**WORK ORDER**: The answer should consist of the full listing below, repeated exactly and free of pictures.

**DATASET EXTRACT**:
::::
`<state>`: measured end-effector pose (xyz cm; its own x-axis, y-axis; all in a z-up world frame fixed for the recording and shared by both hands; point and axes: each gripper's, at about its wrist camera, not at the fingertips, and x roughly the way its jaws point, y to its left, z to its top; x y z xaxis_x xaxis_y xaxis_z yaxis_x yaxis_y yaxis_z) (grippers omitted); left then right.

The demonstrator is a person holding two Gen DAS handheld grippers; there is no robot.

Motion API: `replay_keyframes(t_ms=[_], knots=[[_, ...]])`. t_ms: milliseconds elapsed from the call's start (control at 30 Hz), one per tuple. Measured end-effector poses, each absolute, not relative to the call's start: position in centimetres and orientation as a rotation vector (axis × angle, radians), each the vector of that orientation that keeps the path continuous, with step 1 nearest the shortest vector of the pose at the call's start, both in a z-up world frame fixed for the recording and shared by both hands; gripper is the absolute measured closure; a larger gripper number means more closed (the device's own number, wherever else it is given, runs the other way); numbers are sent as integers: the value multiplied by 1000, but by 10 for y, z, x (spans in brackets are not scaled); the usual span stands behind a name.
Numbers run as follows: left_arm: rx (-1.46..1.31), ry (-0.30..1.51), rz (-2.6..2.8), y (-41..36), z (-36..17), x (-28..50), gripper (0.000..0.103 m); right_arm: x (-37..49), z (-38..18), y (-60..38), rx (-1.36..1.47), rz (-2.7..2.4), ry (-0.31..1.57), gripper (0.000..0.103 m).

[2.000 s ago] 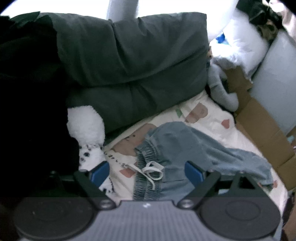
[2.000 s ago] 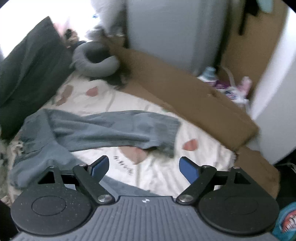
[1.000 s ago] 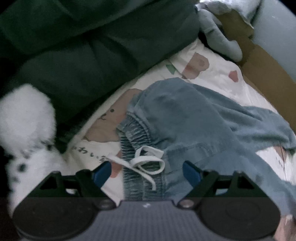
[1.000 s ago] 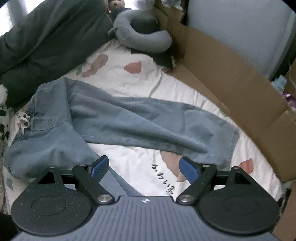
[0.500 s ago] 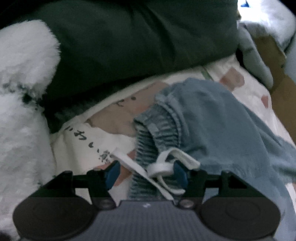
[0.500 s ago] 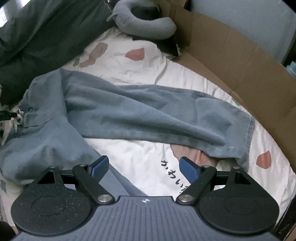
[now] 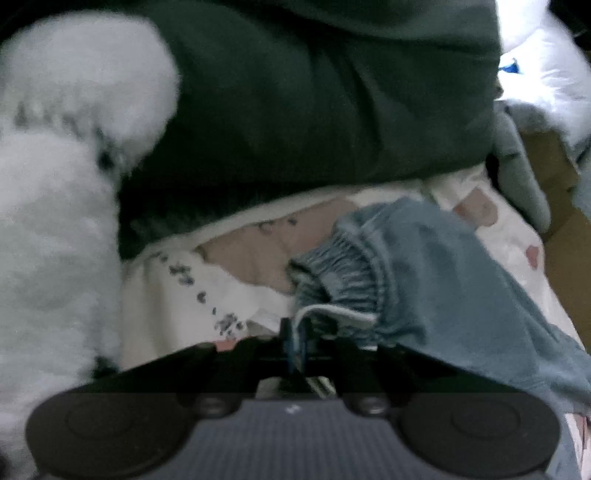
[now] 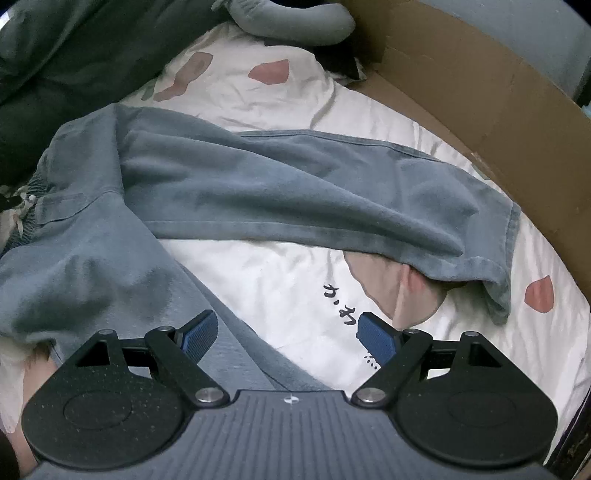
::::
**EXERCISE SOLUTION**:
`<state>`: measured end-effector pose (xyz cm; its own x-axis, y-axis; all in a z-up world frame fixed for the recording and shared by both hands; point and axes: each gripper's, at about its wrist camera, not at the fingertips, and x roughly the way its jaws point, y to its left, z to its top; x y z xaxis_x xaxis_y xaxis_z yaxis_x yaxis_y yaxis_z) (grippers omitted); left then right.

The demonstrator is a person holding two Gen DAS handheld grippers; there is no robot.

Motion API: `replay_keyframes(t_ms=[_], knots=[[_, ...]])`. t_ms: milliseconds elapsed from the call's start (control at 30 Hz), one per tuple. Measured end-effector poses, each absolute, not relative to the call's start: position in centimetres and orientation as a rotation vector (axis × angle, radians), each the vector of that orientation that keeps the path continuous, with step 1 nearest the shortest vector of the pose at the call's start, both in a z-up world frame fixed for the recording and shared by both hands; gripper is the absolute measured closure; a larger gripper number means more closed (the device's own number, wherever else it is given, runs the other way); numbers are sent as integers: the value multiplied by 1000, but by 10 for y, z, x (spans in brackets are not scaled); the usual span stands behind a name.
Numbers run as follows: left_arm: rx (-1.46..1.31), ry (-0.30..1.51), rz (-2.6..2.8), y (-41..36), z (-36..17), x (-28..50), gripper (0.000..0.103 m); right_arm: x (-37..49), z (-38..18), y (-60..38), rx (-1.36..1.47), rz (-2.7..2.4), ry (-0.31..1.57), gripper (0.000..0.103 m).

[2.000 s ago] 
[2.000 s ago] 
[1.000 s ago] 
[1.000 s ago] 
[0.500 s ago] 
[0.500 s ago] 
[now] 
[now] 

The answer has nothing more to it.